Top of DATA UNDER STUDY

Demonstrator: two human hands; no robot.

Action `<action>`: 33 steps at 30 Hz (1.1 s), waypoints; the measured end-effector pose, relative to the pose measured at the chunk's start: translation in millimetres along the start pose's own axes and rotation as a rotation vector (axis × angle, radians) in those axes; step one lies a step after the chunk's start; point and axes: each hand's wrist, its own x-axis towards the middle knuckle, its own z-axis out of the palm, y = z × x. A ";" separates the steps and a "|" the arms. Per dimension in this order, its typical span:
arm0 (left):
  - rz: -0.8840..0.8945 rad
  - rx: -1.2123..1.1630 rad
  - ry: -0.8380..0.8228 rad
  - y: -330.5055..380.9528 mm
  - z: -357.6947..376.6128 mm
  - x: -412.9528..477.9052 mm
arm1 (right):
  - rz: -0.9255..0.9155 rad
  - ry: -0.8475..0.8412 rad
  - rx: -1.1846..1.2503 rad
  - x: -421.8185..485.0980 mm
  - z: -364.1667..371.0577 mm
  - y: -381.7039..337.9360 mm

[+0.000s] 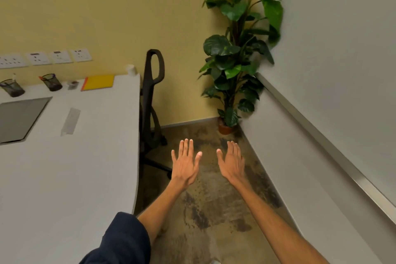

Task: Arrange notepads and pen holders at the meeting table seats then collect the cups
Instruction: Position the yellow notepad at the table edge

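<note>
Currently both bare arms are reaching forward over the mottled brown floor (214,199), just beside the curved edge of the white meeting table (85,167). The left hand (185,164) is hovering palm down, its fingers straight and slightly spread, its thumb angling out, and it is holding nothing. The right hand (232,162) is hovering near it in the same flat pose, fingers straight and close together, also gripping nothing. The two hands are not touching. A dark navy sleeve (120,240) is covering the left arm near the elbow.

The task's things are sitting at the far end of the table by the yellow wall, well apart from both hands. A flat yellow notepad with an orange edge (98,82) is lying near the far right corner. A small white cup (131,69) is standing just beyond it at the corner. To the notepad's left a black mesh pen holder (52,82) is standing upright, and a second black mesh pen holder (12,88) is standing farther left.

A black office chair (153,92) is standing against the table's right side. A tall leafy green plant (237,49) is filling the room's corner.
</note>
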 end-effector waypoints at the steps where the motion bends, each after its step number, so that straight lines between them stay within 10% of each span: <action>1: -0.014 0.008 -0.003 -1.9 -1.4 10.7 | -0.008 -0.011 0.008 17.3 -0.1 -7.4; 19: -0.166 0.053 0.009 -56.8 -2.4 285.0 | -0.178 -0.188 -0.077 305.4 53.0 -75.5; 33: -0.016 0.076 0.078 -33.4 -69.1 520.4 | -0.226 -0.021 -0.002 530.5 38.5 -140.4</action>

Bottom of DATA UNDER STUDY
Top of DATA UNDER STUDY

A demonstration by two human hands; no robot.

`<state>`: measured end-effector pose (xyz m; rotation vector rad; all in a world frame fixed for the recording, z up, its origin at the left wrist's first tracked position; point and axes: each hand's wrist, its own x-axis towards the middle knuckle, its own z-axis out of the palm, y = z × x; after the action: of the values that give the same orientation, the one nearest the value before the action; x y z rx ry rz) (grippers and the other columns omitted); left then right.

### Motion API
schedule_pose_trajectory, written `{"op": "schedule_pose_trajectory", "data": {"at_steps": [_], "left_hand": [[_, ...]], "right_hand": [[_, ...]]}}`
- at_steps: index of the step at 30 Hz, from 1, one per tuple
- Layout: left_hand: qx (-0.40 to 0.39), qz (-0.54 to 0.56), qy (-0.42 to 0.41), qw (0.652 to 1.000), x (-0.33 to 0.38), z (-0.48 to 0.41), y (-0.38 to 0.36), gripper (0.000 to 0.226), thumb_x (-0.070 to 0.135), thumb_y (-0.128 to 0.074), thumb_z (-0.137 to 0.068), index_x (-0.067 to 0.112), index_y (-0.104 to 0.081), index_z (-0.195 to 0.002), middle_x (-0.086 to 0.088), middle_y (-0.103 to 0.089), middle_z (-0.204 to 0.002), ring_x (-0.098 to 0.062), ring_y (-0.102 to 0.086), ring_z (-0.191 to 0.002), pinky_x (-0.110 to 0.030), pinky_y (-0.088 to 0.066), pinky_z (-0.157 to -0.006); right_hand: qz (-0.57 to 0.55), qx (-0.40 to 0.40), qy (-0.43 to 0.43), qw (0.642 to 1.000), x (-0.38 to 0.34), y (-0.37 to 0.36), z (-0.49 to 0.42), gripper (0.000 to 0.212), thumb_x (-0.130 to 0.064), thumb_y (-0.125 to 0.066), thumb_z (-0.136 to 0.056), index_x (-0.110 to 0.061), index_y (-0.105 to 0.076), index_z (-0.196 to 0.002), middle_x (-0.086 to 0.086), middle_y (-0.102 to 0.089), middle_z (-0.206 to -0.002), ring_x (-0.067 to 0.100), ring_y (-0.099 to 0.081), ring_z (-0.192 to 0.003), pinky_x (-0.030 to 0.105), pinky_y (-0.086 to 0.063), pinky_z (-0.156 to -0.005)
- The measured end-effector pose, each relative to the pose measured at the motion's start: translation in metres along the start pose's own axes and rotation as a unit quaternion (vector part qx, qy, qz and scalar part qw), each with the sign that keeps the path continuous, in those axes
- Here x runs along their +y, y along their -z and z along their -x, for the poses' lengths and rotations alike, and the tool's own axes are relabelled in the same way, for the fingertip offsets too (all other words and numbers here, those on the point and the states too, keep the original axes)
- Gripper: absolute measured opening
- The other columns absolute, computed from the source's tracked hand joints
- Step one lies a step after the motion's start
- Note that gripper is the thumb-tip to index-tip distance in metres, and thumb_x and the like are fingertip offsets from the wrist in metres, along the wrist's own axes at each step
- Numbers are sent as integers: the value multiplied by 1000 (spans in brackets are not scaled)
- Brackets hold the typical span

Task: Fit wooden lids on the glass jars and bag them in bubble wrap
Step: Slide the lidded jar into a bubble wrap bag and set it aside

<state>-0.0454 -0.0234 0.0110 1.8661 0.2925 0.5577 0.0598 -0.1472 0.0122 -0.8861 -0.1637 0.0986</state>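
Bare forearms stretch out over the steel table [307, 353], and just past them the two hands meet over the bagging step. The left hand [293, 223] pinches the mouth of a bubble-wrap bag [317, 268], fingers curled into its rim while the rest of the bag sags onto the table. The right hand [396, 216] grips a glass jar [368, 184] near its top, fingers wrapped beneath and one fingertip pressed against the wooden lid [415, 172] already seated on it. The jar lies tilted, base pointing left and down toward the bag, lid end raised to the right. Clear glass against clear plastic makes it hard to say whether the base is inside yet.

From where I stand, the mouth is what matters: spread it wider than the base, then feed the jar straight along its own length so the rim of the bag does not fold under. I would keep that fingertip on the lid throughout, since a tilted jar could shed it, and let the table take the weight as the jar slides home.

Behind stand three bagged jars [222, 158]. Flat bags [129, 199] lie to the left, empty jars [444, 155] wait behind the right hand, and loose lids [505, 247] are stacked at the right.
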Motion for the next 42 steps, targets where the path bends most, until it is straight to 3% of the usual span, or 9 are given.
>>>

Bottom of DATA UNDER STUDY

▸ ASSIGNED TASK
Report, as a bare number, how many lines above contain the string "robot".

▸ RESPONSE FOR THIS EXERCISE
2